Очистка афтозного вирусного материала с помощью ультразвука

Эффективность электронно-микроскопических исследований материалов в диагностических целях, приготовленных из афт больных животных, возрастает при наличии вируссодержащих препаратов с достаточно высокой степенью очистки от балластных белков. При решении данной проблемы для получения очищенных препаратов из минимальных количеств афтозного вирусного материалов, взятых от больных животных, использовали ультразвуковой дезинтегратор (1-2 г афт)

Ультразвуковой диспергатор

.

Для приготовления 10% суспензии афтозного вируса стенки афт отмывали физиологическим раствором рН 7,4-7,6, высушивали фильтровальной бумагой, взвешивали, измельчали и затем растирали в ступке с битым нейтральным стеклом до получения однородной массы. К афтозному материалу добавляли буферный раствор в соотношении 1:10 и суспензию, после экстрагирования при комнатной температуре в течение 2 часов, замораживали.

После размораживания для дополнительной дезинтеграции тканевых агрегатов и вирусных частиц суспензию подвергали ультразвуковой обработке. Стакан с суспензией помещали в чашку со льдом и ставили на подъёмный столик ультразвукового дезинтегратора типа MSE 500 c частотой 20 000 Гц. Гидравлическим подъёмником столик поднимали до соприкосновения вибратора с поверхностью обрабатываемой жидкости. Озвучивание проводили в состоянии резонанса при интенсивности 80-100 вт/см² в течение 20-30 сек. Затем к суспензии добавляли 5 мл хлороформа и повторяли обработку при тех же параметрах.

В результате обработки ультразвуком смеси суспензия – хлороформ получали гомогенную эмульсию, которую затем центрифугировали при 2 000 g в течение 15 мин. Эмульсия разделялась на две фазы: надосадочную водную, содержащую вирус, и осадок белка, денатурированного хлороформом.

Водную фазу, представляющую собой очищенную вирусную суспензию, отбирали в стерильную посуду и использовали для приготовления препаратов для электронной микроскопии. В условиях негативного контрастирования вирусных препаратов 2% раствором ФВК рН 6,8 в поле зрения электронного микроскопа наблюдали однородные по форме и размерам вирусные частицы.
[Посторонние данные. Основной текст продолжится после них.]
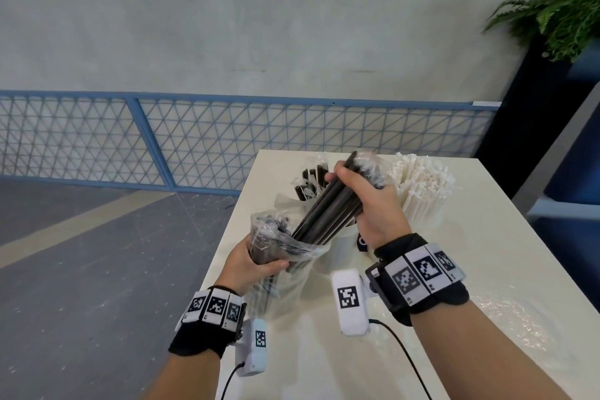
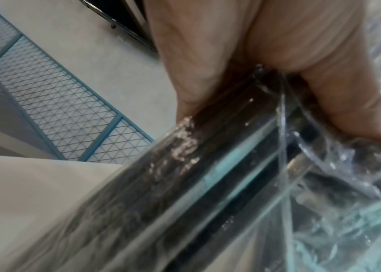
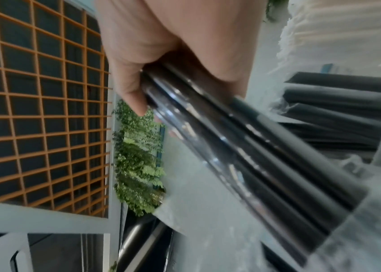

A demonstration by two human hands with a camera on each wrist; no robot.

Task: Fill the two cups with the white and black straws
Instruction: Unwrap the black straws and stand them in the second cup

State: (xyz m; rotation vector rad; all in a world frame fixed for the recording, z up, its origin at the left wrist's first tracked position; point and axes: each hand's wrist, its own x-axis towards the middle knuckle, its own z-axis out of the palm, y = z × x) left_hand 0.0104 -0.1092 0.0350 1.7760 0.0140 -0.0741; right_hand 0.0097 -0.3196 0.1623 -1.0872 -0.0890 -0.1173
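Left hand [image 1: 250,265] gripping plastic bag [image 1: 285,256], right hand [image 1: 367,198] grasping black straws [image 1: 328,214] angling from bag, cup [image 1: 344,245] behind, white straws [image 1: 422,187] beyond.

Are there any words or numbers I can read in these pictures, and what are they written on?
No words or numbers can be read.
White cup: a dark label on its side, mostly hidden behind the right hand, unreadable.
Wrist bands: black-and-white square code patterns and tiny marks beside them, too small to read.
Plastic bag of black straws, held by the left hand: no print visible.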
Микрофотографии и гистограмма распределения размеров афтозного вируса ящура А₂₂ представлены на рис. 3.5. Из гистограммы следует, что при среднем диаметре равным 28,6 + 0,5 нм размеры вирионов варьируют в пределах от 25 до 33 нм.

Вирионы афтозного вируса типа О имеют средний диаметр 29,9 + 0,6 нмс вариацией размеров вирионо в пределах от 23 до 33 нм. Замер диаметра проводили не менее чем у 100 частиц.
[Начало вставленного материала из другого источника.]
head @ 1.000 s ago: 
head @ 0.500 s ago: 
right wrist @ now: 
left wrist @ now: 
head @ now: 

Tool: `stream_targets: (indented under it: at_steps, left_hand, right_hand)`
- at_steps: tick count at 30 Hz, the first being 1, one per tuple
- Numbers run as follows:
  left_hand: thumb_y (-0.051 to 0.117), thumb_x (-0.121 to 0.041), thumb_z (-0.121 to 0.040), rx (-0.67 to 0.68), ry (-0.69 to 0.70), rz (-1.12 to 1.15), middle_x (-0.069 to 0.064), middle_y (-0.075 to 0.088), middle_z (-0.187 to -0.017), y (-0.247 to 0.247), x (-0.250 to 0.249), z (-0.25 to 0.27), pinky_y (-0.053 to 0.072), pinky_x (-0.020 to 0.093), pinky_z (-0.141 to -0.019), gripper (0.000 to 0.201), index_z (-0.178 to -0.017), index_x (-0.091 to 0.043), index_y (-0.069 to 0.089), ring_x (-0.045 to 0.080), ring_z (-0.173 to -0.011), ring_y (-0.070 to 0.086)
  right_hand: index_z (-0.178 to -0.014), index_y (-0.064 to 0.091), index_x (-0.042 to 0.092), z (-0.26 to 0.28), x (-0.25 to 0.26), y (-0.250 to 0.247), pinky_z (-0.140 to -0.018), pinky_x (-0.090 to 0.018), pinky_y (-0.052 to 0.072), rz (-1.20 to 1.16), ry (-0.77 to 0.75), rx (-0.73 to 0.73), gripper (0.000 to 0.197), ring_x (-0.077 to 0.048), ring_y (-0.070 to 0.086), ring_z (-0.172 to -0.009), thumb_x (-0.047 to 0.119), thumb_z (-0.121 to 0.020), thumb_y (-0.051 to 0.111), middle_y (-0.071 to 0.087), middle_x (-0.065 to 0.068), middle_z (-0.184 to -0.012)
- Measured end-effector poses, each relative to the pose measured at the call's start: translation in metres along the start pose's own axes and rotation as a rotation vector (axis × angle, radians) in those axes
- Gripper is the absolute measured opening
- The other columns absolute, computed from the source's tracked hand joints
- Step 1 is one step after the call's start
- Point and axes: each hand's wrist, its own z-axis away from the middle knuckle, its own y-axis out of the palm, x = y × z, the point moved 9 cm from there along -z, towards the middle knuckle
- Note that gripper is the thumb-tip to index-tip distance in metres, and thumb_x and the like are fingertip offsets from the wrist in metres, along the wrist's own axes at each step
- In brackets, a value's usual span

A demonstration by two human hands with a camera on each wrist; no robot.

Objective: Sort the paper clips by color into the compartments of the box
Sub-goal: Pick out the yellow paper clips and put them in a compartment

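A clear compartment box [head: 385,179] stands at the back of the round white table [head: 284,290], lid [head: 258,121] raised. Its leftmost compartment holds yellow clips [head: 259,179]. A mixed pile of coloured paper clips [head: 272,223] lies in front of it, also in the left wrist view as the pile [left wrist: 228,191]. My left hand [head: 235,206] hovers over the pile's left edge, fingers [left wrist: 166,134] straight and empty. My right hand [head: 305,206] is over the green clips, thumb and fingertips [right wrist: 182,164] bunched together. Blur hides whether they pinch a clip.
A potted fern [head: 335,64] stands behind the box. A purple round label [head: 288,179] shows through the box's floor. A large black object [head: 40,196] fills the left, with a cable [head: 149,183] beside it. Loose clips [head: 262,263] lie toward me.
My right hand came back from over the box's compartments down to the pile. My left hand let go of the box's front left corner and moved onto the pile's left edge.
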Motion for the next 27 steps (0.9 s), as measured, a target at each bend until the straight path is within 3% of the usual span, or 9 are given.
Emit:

В отдельных препаратах, приготовленных из свежеполученных афт КРС, одновременно наблюдали от 5 до 20 вирионов. Для подтверждения факта присутствия именно вирионов вируса ящура последние обрабатывали раствором ФВК с кислым значением рН. Если при контрастировании вирусных препаратов 2% раствором ФВК рН 6,0 вирусные частицы не выявлялись, давалось предварительное заключение о выявлении вирионов вируса ящура. Дополнительные сведения по идентификации вируса получали с использованием иммунной электронной микроскопии по общепринятой методике.
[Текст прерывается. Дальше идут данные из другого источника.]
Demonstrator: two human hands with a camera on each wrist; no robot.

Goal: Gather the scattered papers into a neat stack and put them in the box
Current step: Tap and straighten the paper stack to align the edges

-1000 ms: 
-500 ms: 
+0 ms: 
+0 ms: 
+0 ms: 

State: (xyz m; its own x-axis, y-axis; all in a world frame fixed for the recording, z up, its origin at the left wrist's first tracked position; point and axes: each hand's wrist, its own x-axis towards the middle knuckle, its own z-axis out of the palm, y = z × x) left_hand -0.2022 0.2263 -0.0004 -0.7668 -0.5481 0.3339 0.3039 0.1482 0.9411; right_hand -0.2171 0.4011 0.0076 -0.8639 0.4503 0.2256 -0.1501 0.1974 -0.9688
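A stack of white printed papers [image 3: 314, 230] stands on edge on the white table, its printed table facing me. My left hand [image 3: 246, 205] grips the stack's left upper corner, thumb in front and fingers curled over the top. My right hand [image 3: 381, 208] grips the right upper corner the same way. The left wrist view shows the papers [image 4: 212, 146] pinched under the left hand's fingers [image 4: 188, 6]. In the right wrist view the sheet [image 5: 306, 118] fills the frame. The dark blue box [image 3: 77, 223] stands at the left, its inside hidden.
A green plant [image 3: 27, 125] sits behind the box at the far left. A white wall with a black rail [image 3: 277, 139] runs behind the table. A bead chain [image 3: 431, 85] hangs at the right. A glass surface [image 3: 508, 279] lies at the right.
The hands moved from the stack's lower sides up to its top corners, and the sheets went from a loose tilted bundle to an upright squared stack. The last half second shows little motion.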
Основой всех методических приемов техники иммунной электронной микроскопии (ИЭМ) является смешивание вирусной суспензии с гомологичной антисывороткой, приводящее к формированию иммунных комплексов, легко выявляемых в электронно-микроскопических препаратах [Королев М.Б,1980]. Характерные комплексы из вирионов афтозного вируса ящура А₂₂ приведены на рис. 3.5б.

К достоинствам данного метода очистки относится то, что интенсивная кратковременная ультразвуковая обработка создает оптимальные условия для экстрагирования вирусных частиц из измельченной ткани. При обработке вирусной суспензии в смеси с хлороформом образуется гомогенная мелкодисперсная эмульсия с огромной поверхностью органической фазы, что приводит к более полной избирательной денатурации балластных белков.

Кроме того, ультразвуковые волны сообщают частицам высокую кинетическую энергию, в результате чего наблюдается интенсивная коагуляция денатурированного белка, который затем легко удаляется при центрифугировании. При использовании в работе афтозного материала хранившегося продолжительное время в 50%-ном глицерине (до 2 лет) было достаточно проведения однократной очистки при помощи ультразвука. Для суспензий, приготовленных из свежих от крупного рогатого скота, необходима двукратная очистка этим способом [Пономарев А.П. и др., 1978].

Таким образом, очистка вирусной суспензии с применением ультразвука обеспечивает дополнительное экстрагирование вирусных частиц из тканевых частиц, значительно сокращает время и дает возможность качественно очищать минимальные объёмы вирусной суспензии (10-20 мл).